Mantenha tudo organizado com as coleções Salve e categorize o conteúdo com base nas suas preferências.

O Firebase oferece controle total sobre a autenticação, permitindo que você autentique usuários ou dispositivos usando JSON Web Tokens (JWTs) seguros. Você gera esses tokens em seu servidor, os passa de volta para um dispositivo cliente e, em seguida, os usa para autenticar por meio do método signInWithCustomToken() .

Para conseguir isso, você deve criar um endpoint de servidor que aceite credenciais de login, como nome de usuário e senha, e, se as credenciais forem válidas, retorne um JWT personalizado. O JWT personalizado retornado do seu servidor pode ser usado por um dispositivo cliente para autenticar com o Firebase ( iOS+ , Android , web ). Depois de autenticada, essa identidade será usada para acessar outros serviços do Firebase, como o Firebase Realtime Database e o Cloud Storage. Além disso, o conteúdo do JWT estará disponível no objeto auth em suas Regras do Realtime Database e no objeto request.auth em suas Regras de segurança do Cloud Storage .

Você pode criar um token personalizado com o SDK Admin do Firebase ou usar uma biblioteca JWT de terceiros se o servidor for escrito em uma linguagem que o Firebase não oferece suporte nativo.

Antes de você começar

Os tokens personalizados são JWTs assinados em que a chave privada usada para assinatura pertence a uma conta de serviço do Google. Há várias maneiras de especificar a conta de serviço do Google que deve ser usada pelo SDK Admin do Firebase para assinar tokens personalizados:

  • Usando um arquivo JSON de conta de serviço -- esse método pode ser usado em qualquer ambiente, mas exige que você empacote um arquivo JSON de conta de serviço junto com seu código. Cuidado especial deve ser tomado para garantir que o arquivo JSON da conta de serviço não seja exposto a terceiros.
  • Permitir que o SDK Admin descubra uma conta de serviço : esse método pode ser usado em ambientes gerenciados pelo Google, como Google Cloud Functions e App Engine. Talvez seja necessário configurar algumas permissões adicionais por meio do Console do Google Cloud.
  • Usando um ID de conta de serviço -- Quando usado em um ambiente gerenciado pelo Google, esse método assinará tokens usando a chave da conta de serviço especificada. No entanto, ele usa um serviço da Web remoto e talvez seja necessário configurar permissões adicionais para essa conta de serviço por meio do Console do Google Cloud.

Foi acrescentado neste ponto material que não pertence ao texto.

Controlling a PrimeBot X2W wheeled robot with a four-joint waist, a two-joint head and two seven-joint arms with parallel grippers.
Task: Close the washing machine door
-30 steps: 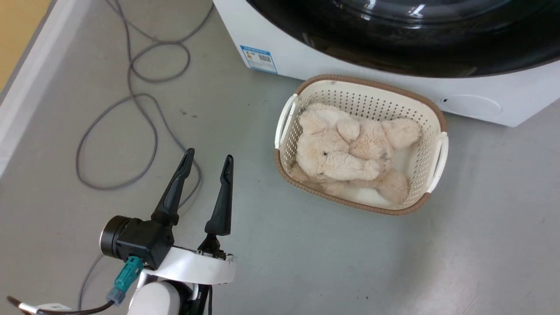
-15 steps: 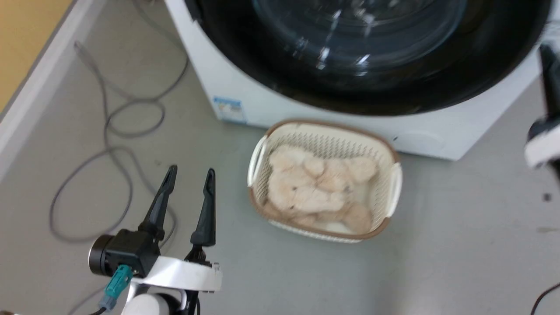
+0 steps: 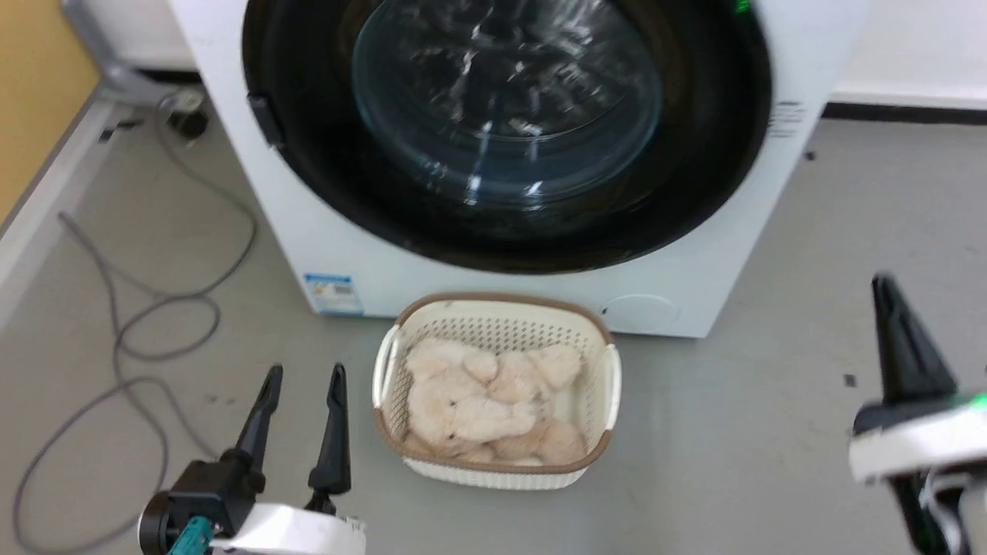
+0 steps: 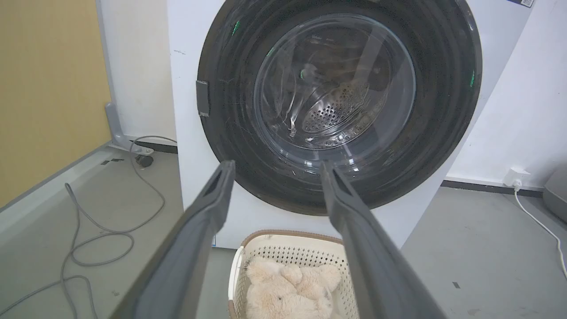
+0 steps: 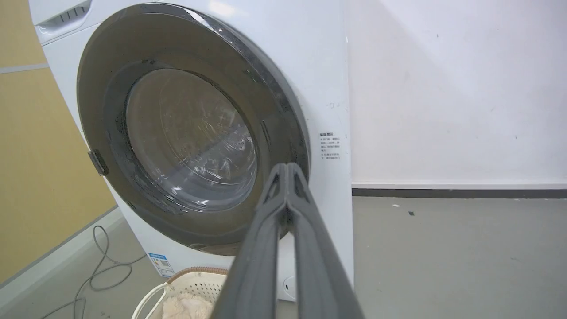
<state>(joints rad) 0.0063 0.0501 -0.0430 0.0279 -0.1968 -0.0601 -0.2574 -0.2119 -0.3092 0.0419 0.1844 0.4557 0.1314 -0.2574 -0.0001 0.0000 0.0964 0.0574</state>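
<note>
The washing machine door is a big glossy black disc with a clear glass bowl in its middle, on the white washer. It lies flat against the washer's front, with no gap showing in the left wrist view or the right wrist view. My left gripper hangs low at the left, open and empty, well short of the door; its fingers frame the glass. My right gripper stands at the right, shut on nothing, its tips pointing at the door's right edge from a distance.
A white perforated basket with a brown rim holds a beige plush toy on the grey floor right before the washer. A grey cable loops on the floor at the left by a yellow wall. A white cord and socket sit at the right.
The head camera has swung upward, so the whole door and the washer's front now show. My right gripper has come into the picture at the right. The left gripper stays open.
</note>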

Como usar um arquivo JSON de conta de serviço

Os arquivos JSON da conta de serviço contêm todas as informações correspondentes às contas de serviço (incluindo a chave privada RSA). Eles podem ser baixados do console do Firebase. Siga as instruções de configuração do Admin SDK para obter mais informações sobre como inicializar o Admin SDK com um arquivo JSON de conta de serviço.

Esse método de inicialização é adequado para uma ampla variedade de implantações do Admin SDK. Além disso, permite que o SDK Admin crie e assine tokens personalizados localmente, sem fazer chamadas de API remotas. A principal desvantagem dessa abordagem é que ela exige que você empacote um arquivo JSON de conta de serviço junto com seu código. Observe também que a chave privada em um arquivo JSON de conta de serviço é uma informação confidencial e deve-se ter cuidado especial para mantê-la confidencial. Especificamente, evite adicionar arquivos JSON da conta de serviço ao controle de versão pública.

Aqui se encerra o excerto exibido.